Mordidas ou lesões venenosas: uma mordida ou lesão em qualquer parte do corpo, um edema
inexplicado em qualquer parte do corpo, evidência de anafilaxia ou outra reação alérgica
severa.
Afogamento: embora o afogamento permaneça, essencialmente, como um diagnóstico
de exclusão, há algumas constatações anatômicas que são observadas com frequência
considerável. Os pulmões geralmente apresentam-se hiperinflados e podem até mesmo se
encontrar na linha central quando a parede anterior do tórax é removida. Os pulmões
geralmente são pesados e edematosos, e efusões pleurais podem estar presentes. Uma
quantidade moderada de água e até mesmo algum material de plantas podem estar presentes,
não apenas nas vias aéreas, mas também no esôfago e no estômago. Uma dilatação do
ventrículo direito do coração é comumente observada, como um inchaço das grandes veias
centrais. Fluido também é encontrado com frequência no seio esfenoidal.

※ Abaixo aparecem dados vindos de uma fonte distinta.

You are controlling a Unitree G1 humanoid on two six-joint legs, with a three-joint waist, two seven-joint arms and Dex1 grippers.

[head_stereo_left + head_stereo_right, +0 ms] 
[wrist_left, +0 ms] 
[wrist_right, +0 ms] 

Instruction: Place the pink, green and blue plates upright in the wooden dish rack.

Intoxicação por monóxido de carbono: mortes devido à intoxicação por monóxido de carbono
são raras no mergulho recreativo, mas acontecem. As constatações na necropsia são
semelhantes às de mortes relacionadas ao monóxido de carbono em outros cenários, sendo a
mais clássica uma cor vermelho-cereja nos órgãos e no sangue. Uma medição da
carboxihemoglobina pode ser obtida como toxicologia de rotina em todas as mortes
relacionadas com o mergulho, de modo a excluir a contribuição do ar contaminado.
INTERPRETAÇÃO
A presença de ar em qualquer órgão ou vaso observada durante a necropsia de alguém
que respirou ar comprimido pouco antes da morte não é evidência conclusiva de doença
descompressiva ou embolia gasosa. Durante um mergulho, especialmente com profundidade e
tempo de fundo consideráveis, o gás inerte se dissolve nos tecidos e o gás sairá da solução
quando o corpo retornar à pressão atmosférica. Isso, combinado à produção de gás
postmortem, produzirá bolhas em tecidos e vasos. O fenômeno tem feito com que muitos
legistas experientes concluam erroneamente que a morte tenha ocorrido devido a uma
doença descompressiva ou embolia gasosa.
Bolhas intravasculares presentes predominantemente em artérias e observadas
durante uma necropsia feita logo após a ocorrência da morte são suspeitas de embolia gasosa.
O histórico do mergulho ajudará a apoiar ou refutar essa teoria.
Ar presente apenas no ventrículo esquerdo – ou se a análise demonstrar que o ar no
ventrículo esquerdo tem um conteúdo de oxigênio maior do que o presente no lado direito –
também suportaria a hipótese de ocorrência de uma embolia arterial.
Gás intravascular de decomposição ou eliminação de gases do mergulho conteriam
pouco oxigênio e podem ser compostos, em sua maior parte, de nitrogênio e dióxido de
carbono.
Mergulhos mais profundos e mais longos podem provocar doença descompressiva e
gás intravascular significativo (venoso, na maior parte). A doença descompressiva raramente é
fatal e causa, mais comumente, morbidade significativa (doenças e lesões) em casos severos.
Subidas rápidas e barotrauma pulmonar são associados com a embolia gasosa.